Monday, September 24, 2007

Problem and Solution

A generation gap is a wide difference in cultural norms between members of a younger generation and their elders and it is very common nowadays. In my hometown, when a person is young, the relationship with one’s parents is intimate. Generally, family members spend plenty of time together and share happiness and sorrow. As time goes by, however, the generation gap forms and the relationship between the child and his/her parents chills. Gradually the child tends to keep his/her parents out of his/her world and conflicts between them arise more and more frequently. In order to achieve harmony in the family, there are several ways to overcome this kind of generation gap. Firstly, family members need to find the common interest, such as sports. Different backgrounds might be the main reason to cause the conflicts, and sports can minimize the generation gap. For example, a child can play a game such as football with his/her parent. During the game, the child might know more about his/her parents’ football experience. Later on, whenever something unhappy happened, they still have happy memories. Secondly, family members should talk to each other patiently and politely. A rude attitude scares people and might keep the distance between each other whereas a beautiful smile can warms people’s heart.

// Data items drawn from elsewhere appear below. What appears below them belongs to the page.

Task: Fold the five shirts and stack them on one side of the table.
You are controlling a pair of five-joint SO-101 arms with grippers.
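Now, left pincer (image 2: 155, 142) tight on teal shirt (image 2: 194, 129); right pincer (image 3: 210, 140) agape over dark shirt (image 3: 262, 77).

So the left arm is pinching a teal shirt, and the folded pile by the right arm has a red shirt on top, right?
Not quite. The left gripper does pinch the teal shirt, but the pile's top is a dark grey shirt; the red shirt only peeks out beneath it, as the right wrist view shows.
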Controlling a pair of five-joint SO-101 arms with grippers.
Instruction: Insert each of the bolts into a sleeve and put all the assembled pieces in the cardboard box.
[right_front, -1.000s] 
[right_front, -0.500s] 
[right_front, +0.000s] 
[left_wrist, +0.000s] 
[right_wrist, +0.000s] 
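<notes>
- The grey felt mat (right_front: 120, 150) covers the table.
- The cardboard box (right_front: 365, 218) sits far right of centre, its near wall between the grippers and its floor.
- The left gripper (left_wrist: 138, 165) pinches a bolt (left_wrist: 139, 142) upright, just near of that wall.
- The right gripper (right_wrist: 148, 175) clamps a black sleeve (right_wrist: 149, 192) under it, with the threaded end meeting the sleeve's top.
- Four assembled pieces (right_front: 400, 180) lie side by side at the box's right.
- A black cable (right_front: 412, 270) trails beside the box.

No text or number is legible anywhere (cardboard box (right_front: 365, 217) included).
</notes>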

Especially for children, when their parents yell at them when they are trying to ask for a favor, the children might get hurt and never dare to bother their parents again. Day after day, the generation gap becomes more and more obvious. Lastly, as a family, each of them should be frank to each other and not talk behind others’ back. Concealing opinions is not an effective solution to avoid conflicts and in fact, it might make the relationship worse. If one thinks the other’s behavior is unacceptable, having a little talk could be a way to solve the problem. Overall, the above three ways might help a family to overcome the generation gap and minimize the conflicts between the families.

2 comments:

Brad Blackstone said...

This is a very important topic discussion, Karen (for what is more important than the family?). I see that you've made some good revisions. Your "voice" shines through this discussion.

Thank you for posting this fine paragraph!

Tang Xin said...

I get your ideas.
But I have a question also: "Later on, whenever something unhappy happened, they still have happy memories." Can the happy memory eliminate anything unhappy?